Several months ago a friend of mine called me up and asked if I could hook him up with a place for Rosh Hashanah in San Francisco that was open with the idea of him leaving after yuntiff (yom tov) I didn’t realize the conundrum until he told me that Rosh Hashanah would be going into shabbos this year and that he needed to leave sometime on Friday before shabbos – I told him that in San Francisco Jews were of a different breed and that it shouldn’t be a problem. As a formerly religious fellow, he still wanted to have meals and shul set up, but not feel like he was offending anyone with his “off the derech” lifestyle.
In general the Bay Area Jewish community is open to lots of different conundrums that would be blown out of proportion in the east coast Jewish centers, like the fan of mine who had emailed me a few months back wondering if I knew any frum people who would be open to hosting her and her partner for shabbos, a frum lesbian couple really isn’t a big deal around these parts and I already had several families in Berkeley or SF I could host them at – they never ended up coming, but still it is a conundrum that I could never imagine approaching anyone I know back east, save for maybe one or two open minded frum families.

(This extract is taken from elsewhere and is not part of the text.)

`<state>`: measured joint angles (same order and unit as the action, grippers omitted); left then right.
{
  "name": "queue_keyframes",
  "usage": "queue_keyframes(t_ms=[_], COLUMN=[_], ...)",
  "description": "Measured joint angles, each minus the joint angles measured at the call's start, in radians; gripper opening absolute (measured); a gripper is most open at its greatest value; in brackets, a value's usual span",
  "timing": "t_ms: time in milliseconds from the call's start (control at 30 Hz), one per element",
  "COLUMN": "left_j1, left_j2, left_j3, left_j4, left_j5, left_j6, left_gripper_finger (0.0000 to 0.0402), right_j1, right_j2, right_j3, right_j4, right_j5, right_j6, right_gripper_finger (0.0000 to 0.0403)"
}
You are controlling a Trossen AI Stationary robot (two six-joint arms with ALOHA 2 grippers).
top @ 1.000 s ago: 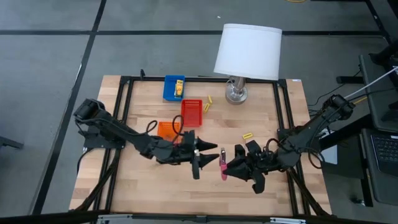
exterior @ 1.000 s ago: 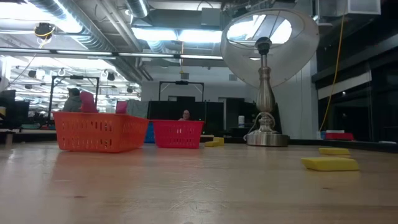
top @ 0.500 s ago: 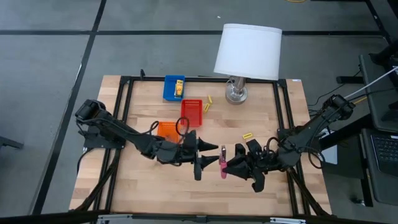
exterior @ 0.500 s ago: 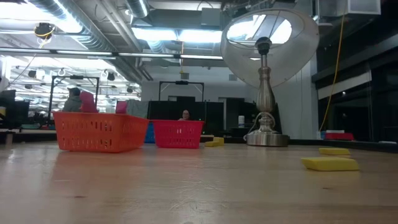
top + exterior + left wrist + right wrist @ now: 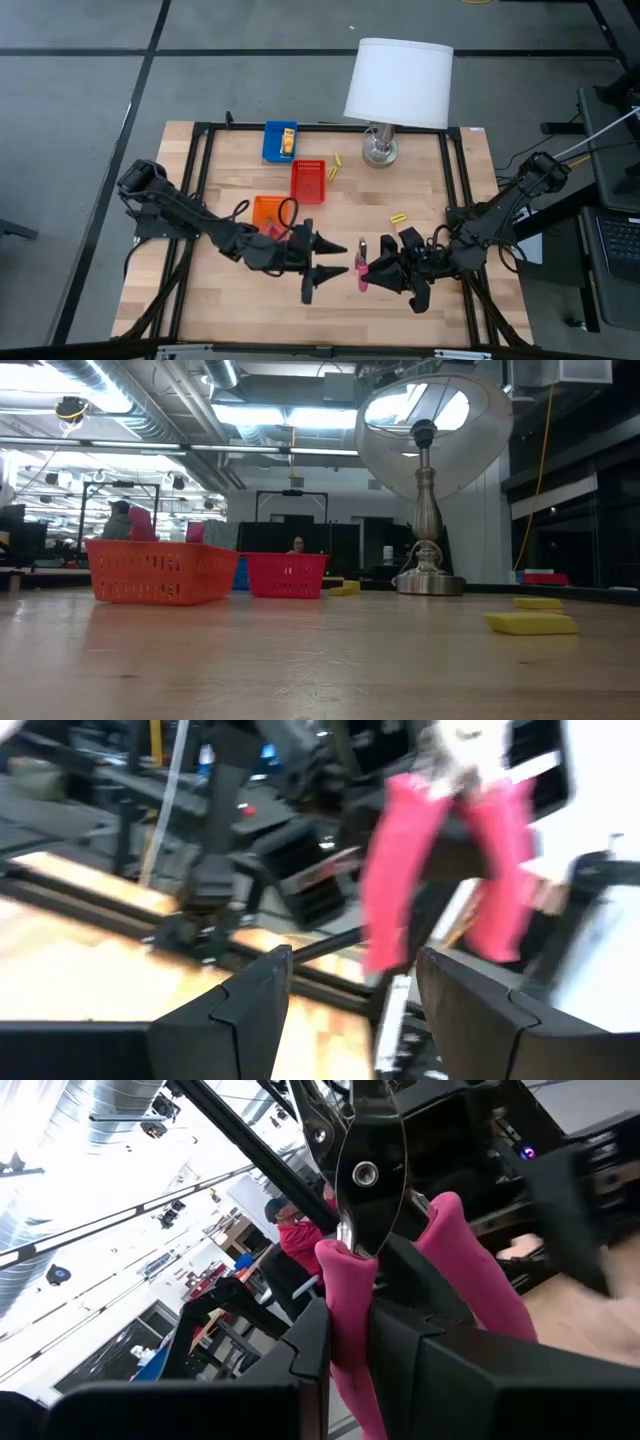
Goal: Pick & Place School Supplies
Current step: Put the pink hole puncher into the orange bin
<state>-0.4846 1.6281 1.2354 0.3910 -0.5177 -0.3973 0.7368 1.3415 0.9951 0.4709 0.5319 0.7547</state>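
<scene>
One pink-handled plier-like tool (image 5: 360, 272) sits in my right gripper (image 5: 370, 270), which is shut on it over the table's near middle. In the left wrist view its two pink handles (image 5: 445, 860) hang ahead of my open left gripper (image 5: 350, 980). In the high view my left gripper (image 5: 335, 260) stands just left of the tool, apart from it. One yellow packet (image 5: 288, 140) lies in the blue tray (image 5: 272, 142), another (image 5: 398, 218) lies flat on the table, and two yellow stubs (image 5: 334, 166) lie beside the red tray. The second tool I do not see. My right gripper (image 5: 365, 1320) pinches one pink handle (image 5: 348, 1285) of the tool between its two fingers, coming level from the table's right. The other handle (image 5: 470, 1280) stays outside the fingers. The metal head (image 5: 370, 1160) points away from the gripper, and the tool is held clear of the table.
The red tray (image 5: 308, 180) and orange tray (image 5: 266, 208) sit just beyond the left arm, the blue tray farther back. A white-shaded lamp (image 5: 397, 85) stands at the far edge. The low view shows the trays (image 5: 160, 572), the lamp base (image 5: 428, 582) and yellow packets (image 5: 530, 623).
My left gripper has shifted a little toward the near edge and turned its open fingers more toward the tool. My right gripper, still holding the tool, has drifted slightly toward the near edge.
</scene>
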Motion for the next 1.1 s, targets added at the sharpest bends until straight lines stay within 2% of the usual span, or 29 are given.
queue_keyframes(t_ms=[367, 733, 1100], left_j1=[0.000, 0.029, 0.042], left_j2=[-0.001, 0.003, 0.003], left_j3=[0.000, 0.000, 0.000], left_j4=[0.010, 0.023, 0.003], left_j5=[-0.005, 0.080, 0.091], left_j6=[-0.010, -0.026, -0.027], left_gripper_finger=[0.0212, 0.0212, 0.0212], right_j1=[0.000, -0.016, -0.063], right_j2=[0.000, 0.021, 0.087], right_j3=[0.000, 0.000, -0.001], right_j4=[0.000, 0.006, 0.125], right_j5=[0.003, 0.002, -0.043], right_j6=[-0.002, -0.003, -0.009], right_gripper_finger=[0.0041, 0.0041, 0.0041])
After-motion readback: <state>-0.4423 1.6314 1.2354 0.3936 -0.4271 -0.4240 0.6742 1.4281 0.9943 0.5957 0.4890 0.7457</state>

So with my apikorus friend in tow I went into yuntiff, although I kept telling him he was the yetzer harah coming to get me to sin and due to the fact that he had just been at the Burning Man Festival and needed to describe the debauchery that took place he definitely had me sinning by listening with rapt attention to the tales of sex crazed naked people running around the desert with goggles on, while I was trying to be kovesh my yetzer at the same time.
For instance, on the first day of Yuntiff, I sat in shul for a short while, I had recently heard to my surprise that the halachic requirement for shofar blowing was just 30 blows and not the full 100 – which meant that I could freely roam during musaf. So I said my silent musaf (on the high holidays I tend to skip the prayers and just consult with the lord in my native tongue) and then walked out side with my friend to discuss a wide range of topics that included the Kinky Jews bondage seder in NY, Yanky Horrowitz’s good deeds and why my friend left the path.

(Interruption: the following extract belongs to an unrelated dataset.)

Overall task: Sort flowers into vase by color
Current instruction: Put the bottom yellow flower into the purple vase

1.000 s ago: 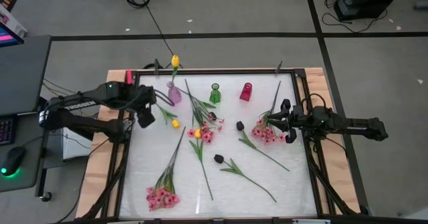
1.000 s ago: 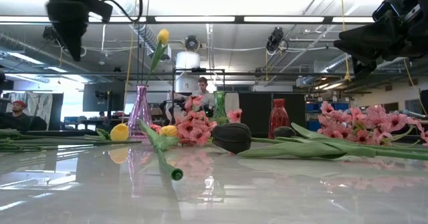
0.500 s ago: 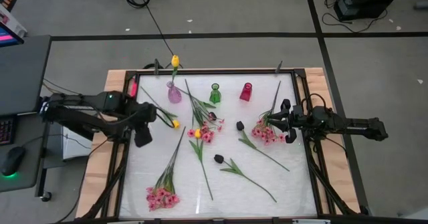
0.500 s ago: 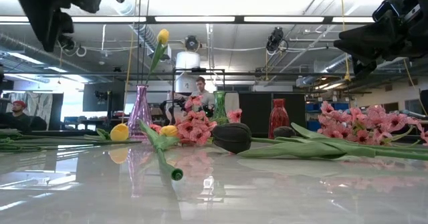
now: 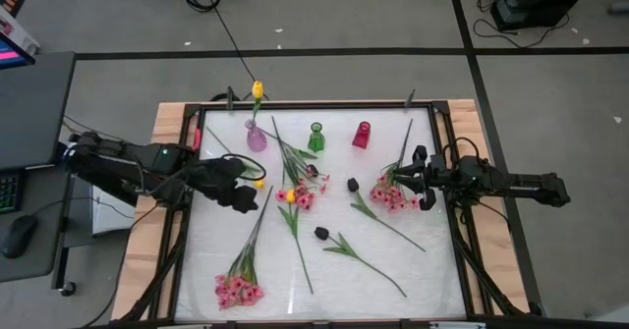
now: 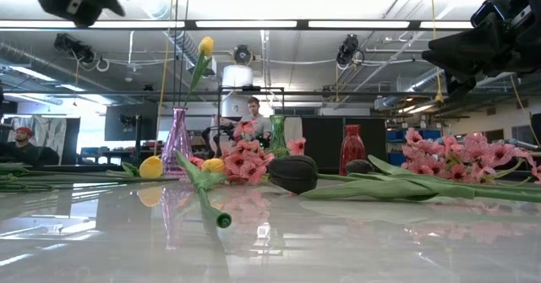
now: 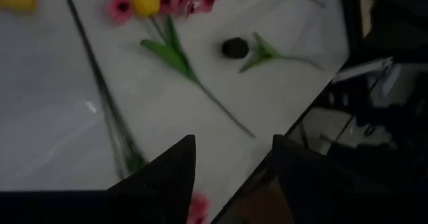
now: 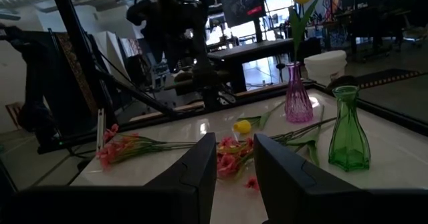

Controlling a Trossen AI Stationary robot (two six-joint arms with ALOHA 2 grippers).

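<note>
A purple vase (image 5: 256,136) at the far left holds one yellow tulip (image 5: 257,89). A green vase (image 5: 315,137) and a red vase (image 5: 362,135) stand beside it. Flat on the table lie two yellow tulips (image 5: 257,183) (image 5: 290,196), pink sprays (image 5: 238,288) (image 5: 390,193) and dark tulips (image 5: 321,233) (image 5: 352,184). My left gripper (image 5: 244,196) (image 7: 234,140) hangs open and slanting down above the table, just left of the nearer yellow tulip, with nothing between its fingers. My right gripper (image 5: 413,180) (image 8: 234,144) rests level at the right edge, open and holding nothing.
A dark frame (image 5: 442,108) edges the white table. Flower stems cross the table's middle; its near right part is bare. In the low view, people sit in the room beyond the far edge.
My left gripper has swung away from the purple vase toward the table's near edge and then a little right, over the loose yellow tulip. It has rolled about its own axis and stayed open. My right arm has kept still.
</note>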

On the second day of Yuntiff I decided to walk to the Mission Minyan for a change of scenery, I also really wanted to walk because the weather was the most beautiful all year. San Francisco is one of the strangest cities I’ve been in when it comes to the weather. It can be shrouded in fog and you can walk 2 miles east and it will be sunny and 15 degrees warmer and this is how it always is. Rosh Hashanah this year was fogless and cloudless, at 70 degrees it was perfect – the Lord really delivered his majesty on these days – with amazing views of the Golden Gate Bridge, Marin Headlands and Mt. Tam and this curious layer of fog underneath them that never seemed to engulf much of anything besides for Lands End.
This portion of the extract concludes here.